Task details =
The lines to reproduce run from the first one below to the line containing "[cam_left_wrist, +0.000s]", both included. Reproduce them exactly and nothing else.
□ □ □ □ □ □ □
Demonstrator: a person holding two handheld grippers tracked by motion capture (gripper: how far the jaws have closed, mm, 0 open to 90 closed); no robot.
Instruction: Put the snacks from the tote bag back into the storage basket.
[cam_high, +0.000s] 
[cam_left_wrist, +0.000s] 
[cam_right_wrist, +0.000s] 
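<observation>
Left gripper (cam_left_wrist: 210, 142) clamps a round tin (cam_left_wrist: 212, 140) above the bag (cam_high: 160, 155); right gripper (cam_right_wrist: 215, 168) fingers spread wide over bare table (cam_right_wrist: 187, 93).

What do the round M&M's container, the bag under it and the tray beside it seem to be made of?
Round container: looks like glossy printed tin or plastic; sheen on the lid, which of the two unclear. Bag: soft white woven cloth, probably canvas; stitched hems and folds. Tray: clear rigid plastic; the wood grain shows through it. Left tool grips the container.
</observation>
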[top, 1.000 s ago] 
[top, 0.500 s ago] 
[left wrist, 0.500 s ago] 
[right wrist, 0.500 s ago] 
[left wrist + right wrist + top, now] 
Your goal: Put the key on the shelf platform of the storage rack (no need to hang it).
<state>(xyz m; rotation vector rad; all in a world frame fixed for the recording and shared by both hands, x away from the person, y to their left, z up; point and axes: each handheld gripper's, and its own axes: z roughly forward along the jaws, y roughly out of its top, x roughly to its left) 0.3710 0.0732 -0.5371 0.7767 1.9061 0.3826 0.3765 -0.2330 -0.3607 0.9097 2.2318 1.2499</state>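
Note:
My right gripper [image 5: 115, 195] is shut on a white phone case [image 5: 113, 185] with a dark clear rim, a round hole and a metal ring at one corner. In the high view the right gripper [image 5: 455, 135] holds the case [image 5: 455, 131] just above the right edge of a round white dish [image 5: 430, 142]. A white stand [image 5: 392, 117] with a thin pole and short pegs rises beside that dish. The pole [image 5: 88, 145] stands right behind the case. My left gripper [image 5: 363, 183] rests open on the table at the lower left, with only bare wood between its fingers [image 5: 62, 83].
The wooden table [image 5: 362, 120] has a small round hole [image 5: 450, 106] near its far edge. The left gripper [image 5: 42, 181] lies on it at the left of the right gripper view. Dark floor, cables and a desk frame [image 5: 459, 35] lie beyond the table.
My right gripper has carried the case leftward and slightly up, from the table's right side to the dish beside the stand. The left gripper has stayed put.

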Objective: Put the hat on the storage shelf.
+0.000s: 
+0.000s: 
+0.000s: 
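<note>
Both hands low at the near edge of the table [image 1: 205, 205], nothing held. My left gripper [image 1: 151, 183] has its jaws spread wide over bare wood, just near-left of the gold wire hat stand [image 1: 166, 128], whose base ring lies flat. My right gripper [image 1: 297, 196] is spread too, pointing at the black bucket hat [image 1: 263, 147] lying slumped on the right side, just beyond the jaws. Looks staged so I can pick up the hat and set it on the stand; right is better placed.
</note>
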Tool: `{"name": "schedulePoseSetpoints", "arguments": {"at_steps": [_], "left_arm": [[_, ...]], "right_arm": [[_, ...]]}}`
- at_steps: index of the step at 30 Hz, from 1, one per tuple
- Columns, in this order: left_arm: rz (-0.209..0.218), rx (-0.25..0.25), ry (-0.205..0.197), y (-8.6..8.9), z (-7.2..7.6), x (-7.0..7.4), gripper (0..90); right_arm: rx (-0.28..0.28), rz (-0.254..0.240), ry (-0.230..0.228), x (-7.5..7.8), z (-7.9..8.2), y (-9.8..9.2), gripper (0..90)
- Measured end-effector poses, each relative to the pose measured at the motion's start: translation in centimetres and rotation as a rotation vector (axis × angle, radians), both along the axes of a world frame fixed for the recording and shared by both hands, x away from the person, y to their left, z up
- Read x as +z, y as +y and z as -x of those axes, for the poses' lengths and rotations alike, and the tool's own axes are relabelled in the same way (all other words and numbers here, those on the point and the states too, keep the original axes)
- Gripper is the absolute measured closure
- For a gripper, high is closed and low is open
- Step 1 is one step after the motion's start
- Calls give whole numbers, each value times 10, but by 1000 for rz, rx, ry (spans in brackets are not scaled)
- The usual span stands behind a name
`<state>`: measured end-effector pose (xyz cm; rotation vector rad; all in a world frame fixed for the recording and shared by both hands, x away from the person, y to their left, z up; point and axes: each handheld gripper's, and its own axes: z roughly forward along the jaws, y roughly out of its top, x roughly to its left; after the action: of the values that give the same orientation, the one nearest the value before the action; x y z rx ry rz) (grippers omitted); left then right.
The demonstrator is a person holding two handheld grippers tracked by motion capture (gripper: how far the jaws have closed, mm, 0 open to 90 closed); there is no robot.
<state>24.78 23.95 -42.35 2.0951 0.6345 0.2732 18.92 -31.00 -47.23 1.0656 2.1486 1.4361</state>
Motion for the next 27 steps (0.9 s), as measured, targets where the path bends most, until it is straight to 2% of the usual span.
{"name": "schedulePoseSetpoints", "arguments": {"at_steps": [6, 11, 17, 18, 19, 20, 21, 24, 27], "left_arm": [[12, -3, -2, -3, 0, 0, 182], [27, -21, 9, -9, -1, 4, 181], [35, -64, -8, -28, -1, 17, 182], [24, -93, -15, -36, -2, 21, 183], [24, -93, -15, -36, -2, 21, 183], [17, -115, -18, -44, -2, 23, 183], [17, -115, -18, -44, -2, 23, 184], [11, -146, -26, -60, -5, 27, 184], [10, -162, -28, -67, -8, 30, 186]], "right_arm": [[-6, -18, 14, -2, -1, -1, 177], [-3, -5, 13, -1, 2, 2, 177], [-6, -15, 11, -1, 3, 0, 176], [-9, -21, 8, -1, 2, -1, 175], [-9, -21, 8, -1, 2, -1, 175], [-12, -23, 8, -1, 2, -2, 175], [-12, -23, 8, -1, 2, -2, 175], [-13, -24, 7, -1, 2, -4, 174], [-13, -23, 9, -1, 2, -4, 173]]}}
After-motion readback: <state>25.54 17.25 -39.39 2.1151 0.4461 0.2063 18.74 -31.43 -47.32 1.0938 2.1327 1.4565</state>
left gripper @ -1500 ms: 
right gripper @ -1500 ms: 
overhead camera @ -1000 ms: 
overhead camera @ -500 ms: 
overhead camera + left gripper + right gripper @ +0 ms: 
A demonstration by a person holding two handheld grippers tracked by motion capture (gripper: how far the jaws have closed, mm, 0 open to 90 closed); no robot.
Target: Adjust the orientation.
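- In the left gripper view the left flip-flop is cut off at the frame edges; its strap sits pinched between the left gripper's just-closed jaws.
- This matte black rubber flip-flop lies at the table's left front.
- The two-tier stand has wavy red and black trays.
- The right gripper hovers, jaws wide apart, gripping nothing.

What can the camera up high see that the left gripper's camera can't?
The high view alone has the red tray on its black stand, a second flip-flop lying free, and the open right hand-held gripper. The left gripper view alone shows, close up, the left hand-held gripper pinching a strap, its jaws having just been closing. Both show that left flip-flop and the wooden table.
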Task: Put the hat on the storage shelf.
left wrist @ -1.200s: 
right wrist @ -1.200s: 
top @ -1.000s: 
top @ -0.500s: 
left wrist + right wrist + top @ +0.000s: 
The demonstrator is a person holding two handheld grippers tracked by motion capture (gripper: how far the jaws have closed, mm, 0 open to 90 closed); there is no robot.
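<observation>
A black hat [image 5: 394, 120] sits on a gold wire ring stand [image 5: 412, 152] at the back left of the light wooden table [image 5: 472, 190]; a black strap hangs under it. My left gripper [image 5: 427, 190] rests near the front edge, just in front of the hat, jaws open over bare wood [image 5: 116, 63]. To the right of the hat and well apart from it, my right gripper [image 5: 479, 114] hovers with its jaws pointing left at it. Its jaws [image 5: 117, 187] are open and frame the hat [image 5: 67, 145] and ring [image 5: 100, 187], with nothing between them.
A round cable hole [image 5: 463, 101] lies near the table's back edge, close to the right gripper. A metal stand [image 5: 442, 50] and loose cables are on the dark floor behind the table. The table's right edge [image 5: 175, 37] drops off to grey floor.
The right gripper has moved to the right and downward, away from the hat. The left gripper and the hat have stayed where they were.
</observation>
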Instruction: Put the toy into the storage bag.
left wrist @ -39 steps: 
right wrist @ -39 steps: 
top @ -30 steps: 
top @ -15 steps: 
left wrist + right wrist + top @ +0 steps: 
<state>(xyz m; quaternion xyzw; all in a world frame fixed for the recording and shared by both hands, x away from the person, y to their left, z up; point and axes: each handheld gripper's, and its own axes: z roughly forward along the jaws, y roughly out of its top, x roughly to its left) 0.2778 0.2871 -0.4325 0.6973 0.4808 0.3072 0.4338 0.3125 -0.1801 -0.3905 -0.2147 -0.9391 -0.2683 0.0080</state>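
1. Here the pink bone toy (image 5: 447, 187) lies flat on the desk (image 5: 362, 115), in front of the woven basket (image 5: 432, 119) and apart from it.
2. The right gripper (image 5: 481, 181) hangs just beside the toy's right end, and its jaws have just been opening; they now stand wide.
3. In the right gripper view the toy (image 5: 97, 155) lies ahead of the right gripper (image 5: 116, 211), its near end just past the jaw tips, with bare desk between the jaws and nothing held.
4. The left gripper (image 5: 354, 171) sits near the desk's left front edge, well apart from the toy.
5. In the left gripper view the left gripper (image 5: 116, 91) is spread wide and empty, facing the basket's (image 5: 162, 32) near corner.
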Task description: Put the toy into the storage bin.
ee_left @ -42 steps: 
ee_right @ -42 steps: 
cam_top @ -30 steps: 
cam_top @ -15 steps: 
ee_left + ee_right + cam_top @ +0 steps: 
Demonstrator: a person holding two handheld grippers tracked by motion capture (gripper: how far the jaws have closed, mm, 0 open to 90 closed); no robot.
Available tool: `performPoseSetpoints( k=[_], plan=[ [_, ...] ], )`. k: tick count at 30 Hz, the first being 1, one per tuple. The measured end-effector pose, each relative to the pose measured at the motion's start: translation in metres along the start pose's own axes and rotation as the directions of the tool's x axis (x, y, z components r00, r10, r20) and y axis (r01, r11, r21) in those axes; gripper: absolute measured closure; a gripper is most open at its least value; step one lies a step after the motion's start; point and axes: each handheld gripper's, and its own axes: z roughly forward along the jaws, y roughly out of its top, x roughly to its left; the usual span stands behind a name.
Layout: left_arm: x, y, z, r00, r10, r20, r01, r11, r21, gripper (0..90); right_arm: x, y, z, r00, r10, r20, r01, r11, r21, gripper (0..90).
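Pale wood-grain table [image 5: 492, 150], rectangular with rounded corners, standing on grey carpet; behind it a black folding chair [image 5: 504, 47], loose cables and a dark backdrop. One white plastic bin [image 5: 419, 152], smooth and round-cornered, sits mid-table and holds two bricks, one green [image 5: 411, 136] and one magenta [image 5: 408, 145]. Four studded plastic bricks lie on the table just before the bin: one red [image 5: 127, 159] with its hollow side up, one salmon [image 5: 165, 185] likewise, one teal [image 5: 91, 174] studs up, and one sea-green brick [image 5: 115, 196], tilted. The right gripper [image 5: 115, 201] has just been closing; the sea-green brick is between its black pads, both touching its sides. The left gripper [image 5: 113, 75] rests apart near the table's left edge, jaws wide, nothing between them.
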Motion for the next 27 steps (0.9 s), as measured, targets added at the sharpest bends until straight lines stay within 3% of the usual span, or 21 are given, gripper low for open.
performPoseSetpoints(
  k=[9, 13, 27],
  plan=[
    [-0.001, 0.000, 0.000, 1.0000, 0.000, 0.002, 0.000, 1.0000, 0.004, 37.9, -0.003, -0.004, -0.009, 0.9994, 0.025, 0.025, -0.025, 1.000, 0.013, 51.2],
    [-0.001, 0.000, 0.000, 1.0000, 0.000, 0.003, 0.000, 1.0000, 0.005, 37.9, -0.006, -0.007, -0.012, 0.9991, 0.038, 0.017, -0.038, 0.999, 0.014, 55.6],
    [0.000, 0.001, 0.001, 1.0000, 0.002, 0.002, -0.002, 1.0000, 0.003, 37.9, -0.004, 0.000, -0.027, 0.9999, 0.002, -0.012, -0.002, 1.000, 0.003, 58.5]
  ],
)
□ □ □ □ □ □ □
Written response =
Demonstrator: a person holding two handheld grippers tracked by motion capture (gripper: how far the jaws have closed, mm, 0 open to 90 closed); no robot.
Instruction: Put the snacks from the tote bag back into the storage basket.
[cam_high, +0.000s] 
[cam_left_wrist, +0.000s] 

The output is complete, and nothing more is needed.